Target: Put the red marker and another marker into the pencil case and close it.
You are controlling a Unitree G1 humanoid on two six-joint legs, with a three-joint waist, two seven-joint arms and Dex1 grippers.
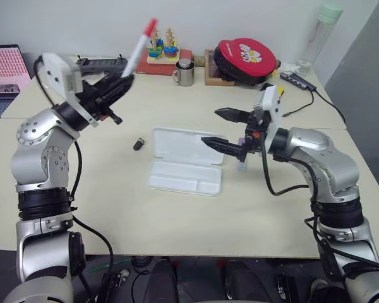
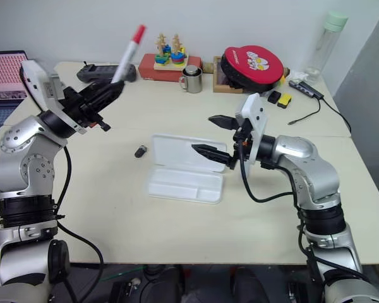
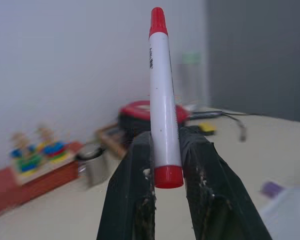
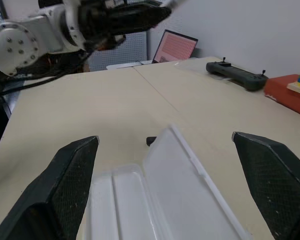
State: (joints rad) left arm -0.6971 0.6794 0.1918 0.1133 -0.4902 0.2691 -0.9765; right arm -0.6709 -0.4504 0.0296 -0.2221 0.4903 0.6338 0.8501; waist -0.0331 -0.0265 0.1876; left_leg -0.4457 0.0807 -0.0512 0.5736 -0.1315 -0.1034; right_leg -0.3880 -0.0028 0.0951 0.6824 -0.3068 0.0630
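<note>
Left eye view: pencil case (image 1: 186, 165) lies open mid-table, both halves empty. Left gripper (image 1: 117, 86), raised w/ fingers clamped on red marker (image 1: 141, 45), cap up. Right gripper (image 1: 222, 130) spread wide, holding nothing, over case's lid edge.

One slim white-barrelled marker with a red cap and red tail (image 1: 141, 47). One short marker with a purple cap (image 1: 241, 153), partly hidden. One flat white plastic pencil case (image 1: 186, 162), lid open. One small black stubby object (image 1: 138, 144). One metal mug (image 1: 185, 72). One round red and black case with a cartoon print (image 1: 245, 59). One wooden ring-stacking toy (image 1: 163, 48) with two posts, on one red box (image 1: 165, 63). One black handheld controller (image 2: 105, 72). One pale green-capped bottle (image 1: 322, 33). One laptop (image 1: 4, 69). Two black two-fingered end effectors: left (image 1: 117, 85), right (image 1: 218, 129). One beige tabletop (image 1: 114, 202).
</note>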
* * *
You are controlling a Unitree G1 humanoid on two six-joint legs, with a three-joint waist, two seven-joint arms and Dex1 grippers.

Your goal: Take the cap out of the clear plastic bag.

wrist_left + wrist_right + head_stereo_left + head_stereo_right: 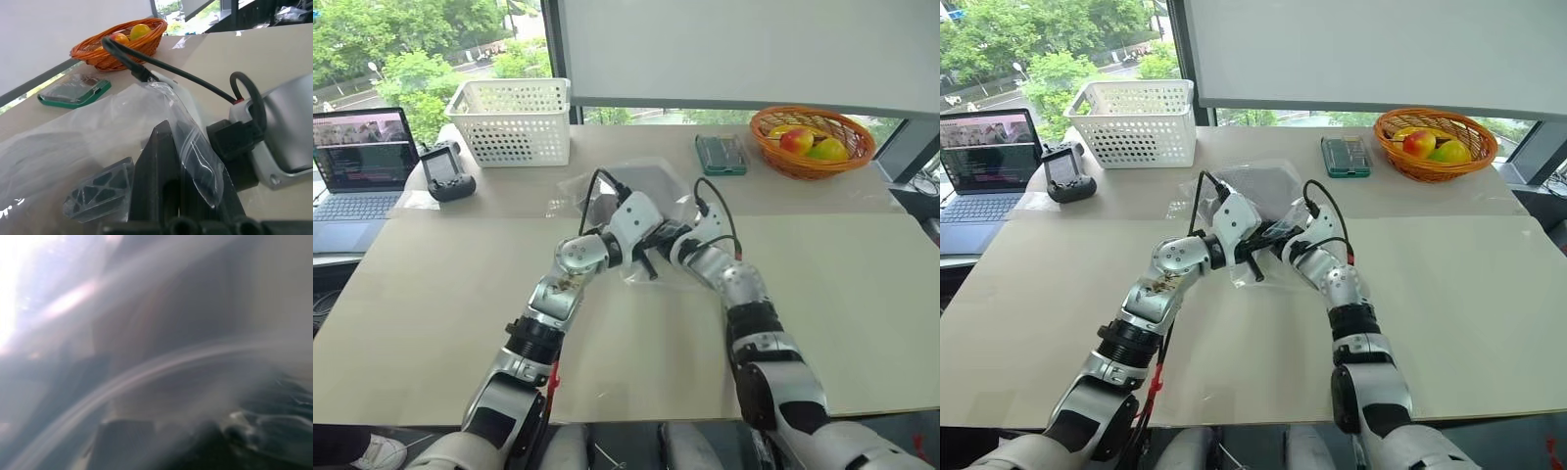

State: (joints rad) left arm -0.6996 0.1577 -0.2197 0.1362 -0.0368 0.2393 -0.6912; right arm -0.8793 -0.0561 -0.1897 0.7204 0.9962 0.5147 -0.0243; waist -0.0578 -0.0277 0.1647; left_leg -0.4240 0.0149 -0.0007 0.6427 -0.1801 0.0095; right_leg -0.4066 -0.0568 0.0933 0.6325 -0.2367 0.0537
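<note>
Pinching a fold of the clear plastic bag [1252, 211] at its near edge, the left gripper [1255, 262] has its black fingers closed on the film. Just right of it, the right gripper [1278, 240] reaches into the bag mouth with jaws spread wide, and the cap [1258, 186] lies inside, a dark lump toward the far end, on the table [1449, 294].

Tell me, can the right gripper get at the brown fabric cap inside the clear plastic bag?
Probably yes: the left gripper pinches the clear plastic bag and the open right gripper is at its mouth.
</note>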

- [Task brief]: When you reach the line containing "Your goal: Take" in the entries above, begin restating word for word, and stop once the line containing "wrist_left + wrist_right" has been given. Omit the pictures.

- [Expected answer]:
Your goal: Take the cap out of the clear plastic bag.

wrist_left + wrist_right + head_stereo_left + head_stereo_right: 

The full answer has now been given.